Text-based analyses of social media and the wider internet is widely used for analysing social and news trends. A recent article in this journal Lu & Reis 2021 shows the value of these analyses in internet search terms (Blog discussion, #1 and #2 ). Open data streams are rich streams of data on whole population trends as evidenced by work by Google Flu a decade earlier.
In our work, we have taken a different approach by performing a similar textual trend analysis, but this time within private health data lakes - the unstructured data within electronic health records (EHR). In two large hospitals, unstructured clinical text data was pooled internally to each hospital in two separate health data lakes using our EHR-vendor-neutral open-source Cogstack platform. From there, it is trivial to build trends from these massive 'Bags of Words' based on symptom words suggestive of Covid-19 pneumonia. These data trends track 'Gold Standard' tests of Covid-19 positivity (nasal swab PCR), with up to 3 days head-start. This approach works at two independent hospital groups (King's College Hospital and Guys & St Thomas Hospitals) using two different EHR's (Figure 1 and Figure 2), with locally tailored terms and document types searched.
We also show that these word trends are vulnerable to artefact generated by scientific dissemination (e.g. anosmia symptom) in the general media, indicating that caution should be exercised due to media-sensitivity of such signals, and may be susceptible to 'hashtag' meme-like phenomenon seen in social media.

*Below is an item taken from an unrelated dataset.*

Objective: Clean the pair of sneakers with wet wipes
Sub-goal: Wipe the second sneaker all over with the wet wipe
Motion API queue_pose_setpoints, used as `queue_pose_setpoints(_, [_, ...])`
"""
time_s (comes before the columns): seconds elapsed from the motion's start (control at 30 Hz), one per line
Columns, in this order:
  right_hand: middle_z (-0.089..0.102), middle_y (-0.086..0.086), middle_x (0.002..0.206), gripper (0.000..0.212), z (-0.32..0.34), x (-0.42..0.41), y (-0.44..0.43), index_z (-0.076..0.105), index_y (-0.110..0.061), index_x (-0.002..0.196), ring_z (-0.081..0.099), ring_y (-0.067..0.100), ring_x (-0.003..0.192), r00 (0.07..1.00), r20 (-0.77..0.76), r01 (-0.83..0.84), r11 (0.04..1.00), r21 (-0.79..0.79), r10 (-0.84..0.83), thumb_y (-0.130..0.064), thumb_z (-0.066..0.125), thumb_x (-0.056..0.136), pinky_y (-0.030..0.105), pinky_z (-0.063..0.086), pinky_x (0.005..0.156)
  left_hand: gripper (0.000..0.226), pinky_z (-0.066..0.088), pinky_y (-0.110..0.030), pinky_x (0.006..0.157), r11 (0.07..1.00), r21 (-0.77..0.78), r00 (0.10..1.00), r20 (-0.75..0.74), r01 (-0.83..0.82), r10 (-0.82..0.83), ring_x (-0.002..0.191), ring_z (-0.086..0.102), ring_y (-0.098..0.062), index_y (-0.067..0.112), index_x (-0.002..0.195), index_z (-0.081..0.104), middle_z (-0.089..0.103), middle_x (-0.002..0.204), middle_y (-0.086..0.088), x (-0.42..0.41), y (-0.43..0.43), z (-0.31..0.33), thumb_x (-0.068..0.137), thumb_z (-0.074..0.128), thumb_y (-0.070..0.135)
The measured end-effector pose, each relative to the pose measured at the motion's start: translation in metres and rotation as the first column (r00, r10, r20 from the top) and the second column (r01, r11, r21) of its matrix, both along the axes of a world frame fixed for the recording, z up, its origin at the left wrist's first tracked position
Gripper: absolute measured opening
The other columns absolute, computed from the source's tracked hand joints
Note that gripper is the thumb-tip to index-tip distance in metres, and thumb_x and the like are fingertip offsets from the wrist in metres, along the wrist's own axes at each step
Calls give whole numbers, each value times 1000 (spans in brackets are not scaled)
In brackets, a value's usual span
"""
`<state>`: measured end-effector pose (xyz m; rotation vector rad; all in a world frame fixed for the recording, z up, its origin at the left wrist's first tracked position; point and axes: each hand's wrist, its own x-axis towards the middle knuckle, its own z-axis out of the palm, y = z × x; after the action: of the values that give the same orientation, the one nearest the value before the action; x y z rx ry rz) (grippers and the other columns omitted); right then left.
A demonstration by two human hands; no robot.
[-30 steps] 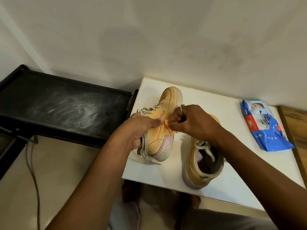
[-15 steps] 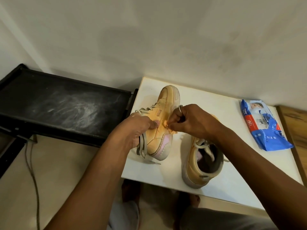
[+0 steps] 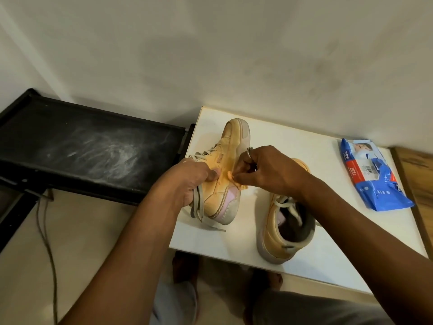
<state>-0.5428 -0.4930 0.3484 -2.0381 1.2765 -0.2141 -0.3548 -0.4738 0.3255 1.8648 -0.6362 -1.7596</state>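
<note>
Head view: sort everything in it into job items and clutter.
Job: held sneaker, other sneaker, wipe, wipes pack, left hand, right hand.
Clutter: black stand, cable, wooden board.

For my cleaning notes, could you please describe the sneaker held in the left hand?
The sneaker is tan, leather-looking, with a pink heel panel, pale sole and loose grey laces. It is turned on its side, toe toward the wall, at the table's left edge. The left hand grips its laced side; the right hand presses a crumpled wipe against it.
</note>
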Motion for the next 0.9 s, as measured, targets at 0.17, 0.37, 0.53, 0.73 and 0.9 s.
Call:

While we show this works on closed health data lakes (private on the basis of protected health data) and have it implemented in day-to-day use, we would like to emphasise that this technology and approach is available to any healthcare organisation with an electronic health record. The source code for the platform is open-source on Github with online documentation and various recipe for implementations. Running this is also extremely low-cost and minimally intrusive to busy frontline healthcare staff who are already using the existing EHR as there is no standardised case report forms as is used for traditional registry-based studies (with the caveat around artefacts). Beyond single organisations, this would also work with any multi-organisational health data lakes for situational reporting and near-term forecasting.

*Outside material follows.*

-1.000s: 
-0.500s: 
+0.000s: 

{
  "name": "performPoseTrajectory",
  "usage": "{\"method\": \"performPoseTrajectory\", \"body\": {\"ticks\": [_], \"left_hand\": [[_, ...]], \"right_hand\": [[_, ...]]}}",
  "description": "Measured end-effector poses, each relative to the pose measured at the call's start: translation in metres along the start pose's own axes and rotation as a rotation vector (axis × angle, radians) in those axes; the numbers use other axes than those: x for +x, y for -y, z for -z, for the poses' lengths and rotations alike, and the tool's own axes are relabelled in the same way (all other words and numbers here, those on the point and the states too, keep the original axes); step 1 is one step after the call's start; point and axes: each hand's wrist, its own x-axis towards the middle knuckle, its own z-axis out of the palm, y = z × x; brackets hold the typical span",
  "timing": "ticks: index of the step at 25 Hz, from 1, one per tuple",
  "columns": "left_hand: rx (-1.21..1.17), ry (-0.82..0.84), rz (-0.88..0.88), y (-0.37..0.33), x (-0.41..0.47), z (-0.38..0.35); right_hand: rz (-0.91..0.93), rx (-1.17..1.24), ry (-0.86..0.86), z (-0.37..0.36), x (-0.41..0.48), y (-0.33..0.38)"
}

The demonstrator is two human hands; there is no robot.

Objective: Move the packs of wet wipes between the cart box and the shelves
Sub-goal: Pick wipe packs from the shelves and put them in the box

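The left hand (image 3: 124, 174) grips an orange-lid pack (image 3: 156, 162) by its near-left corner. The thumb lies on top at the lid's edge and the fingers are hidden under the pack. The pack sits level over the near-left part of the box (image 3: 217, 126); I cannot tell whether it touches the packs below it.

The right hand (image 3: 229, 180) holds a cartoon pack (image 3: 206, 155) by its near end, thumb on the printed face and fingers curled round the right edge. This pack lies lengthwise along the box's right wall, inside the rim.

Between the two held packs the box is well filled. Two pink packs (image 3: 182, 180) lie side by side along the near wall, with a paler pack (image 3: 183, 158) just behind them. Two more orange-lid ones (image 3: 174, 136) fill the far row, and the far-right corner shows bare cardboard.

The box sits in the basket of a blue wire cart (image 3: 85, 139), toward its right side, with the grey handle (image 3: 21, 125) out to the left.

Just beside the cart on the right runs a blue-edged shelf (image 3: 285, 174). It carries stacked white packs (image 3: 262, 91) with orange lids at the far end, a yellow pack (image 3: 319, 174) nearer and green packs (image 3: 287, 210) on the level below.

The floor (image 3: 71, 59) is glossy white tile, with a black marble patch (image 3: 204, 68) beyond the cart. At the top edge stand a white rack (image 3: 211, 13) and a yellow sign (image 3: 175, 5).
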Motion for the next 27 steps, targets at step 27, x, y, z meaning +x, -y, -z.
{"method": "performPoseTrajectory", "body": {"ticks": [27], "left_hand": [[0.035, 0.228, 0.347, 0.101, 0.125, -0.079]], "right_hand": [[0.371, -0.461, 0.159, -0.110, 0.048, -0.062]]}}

The development and open availability of this open-source code and platform is made possible from many public UK funding agencies including including NHS England, Medical Research Council, Genomics England, NIHR Biomedical Research Centres (particularly SLaM and UCLH), London AI Centre for Medical Imaging for Value-based Healthcare (AI4VBH), NIHR Applied Research Centre South London, InnovateUK, EU H2020, Health Data Research UK.